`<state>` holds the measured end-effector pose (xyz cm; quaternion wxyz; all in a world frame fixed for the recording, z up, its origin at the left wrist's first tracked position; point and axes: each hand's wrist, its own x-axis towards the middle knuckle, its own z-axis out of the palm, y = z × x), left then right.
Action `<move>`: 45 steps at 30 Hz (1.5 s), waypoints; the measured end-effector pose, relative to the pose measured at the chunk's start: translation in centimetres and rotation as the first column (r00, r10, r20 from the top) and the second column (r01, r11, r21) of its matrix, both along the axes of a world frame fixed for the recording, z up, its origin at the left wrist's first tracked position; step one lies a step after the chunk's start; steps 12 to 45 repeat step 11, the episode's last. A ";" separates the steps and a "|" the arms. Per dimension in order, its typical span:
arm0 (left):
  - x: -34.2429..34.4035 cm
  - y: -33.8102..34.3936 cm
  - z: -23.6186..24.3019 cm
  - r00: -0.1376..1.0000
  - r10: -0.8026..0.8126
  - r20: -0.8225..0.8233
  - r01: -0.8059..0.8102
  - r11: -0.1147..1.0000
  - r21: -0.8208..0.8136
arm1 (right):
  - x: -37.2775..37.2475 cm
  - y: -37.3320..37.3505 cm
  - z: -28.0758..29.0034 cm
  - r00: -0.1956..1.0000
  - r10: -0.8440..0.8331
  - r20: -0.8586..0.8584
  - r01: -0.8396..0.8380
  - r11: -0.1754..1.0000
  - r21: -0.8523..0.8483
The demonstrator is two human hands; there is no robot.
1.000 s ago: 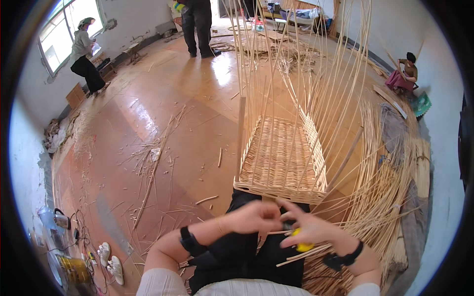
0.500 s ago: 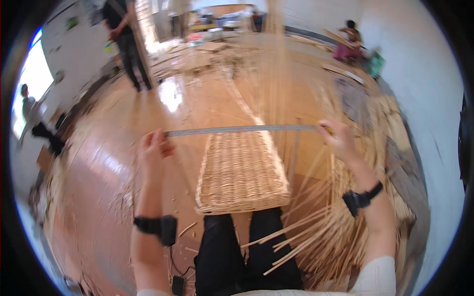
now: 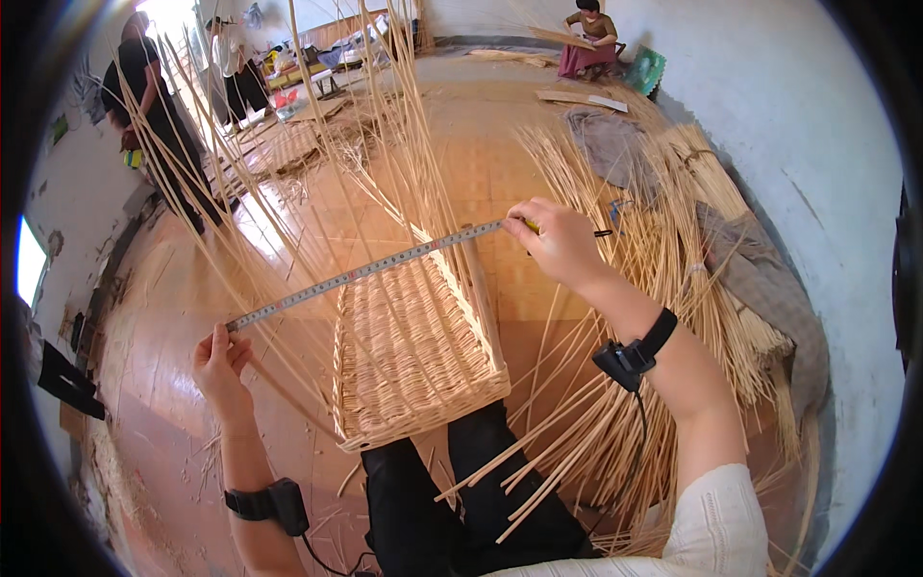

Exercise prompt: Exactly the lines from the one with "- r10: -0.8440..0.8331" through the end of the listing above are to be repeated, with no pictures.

Problem solution:
  - r10: -0.8440..0.8331
  - r20: -0.8586..0.8584
  - r01: -0.8396..0.8380
  - r11: -0.1754..1.0000
  - r21: -0.8523..0.8483
The demonstrator is two human hands; there is no robot.
1.000 s ago: 
0.500 s ago: 
now: 

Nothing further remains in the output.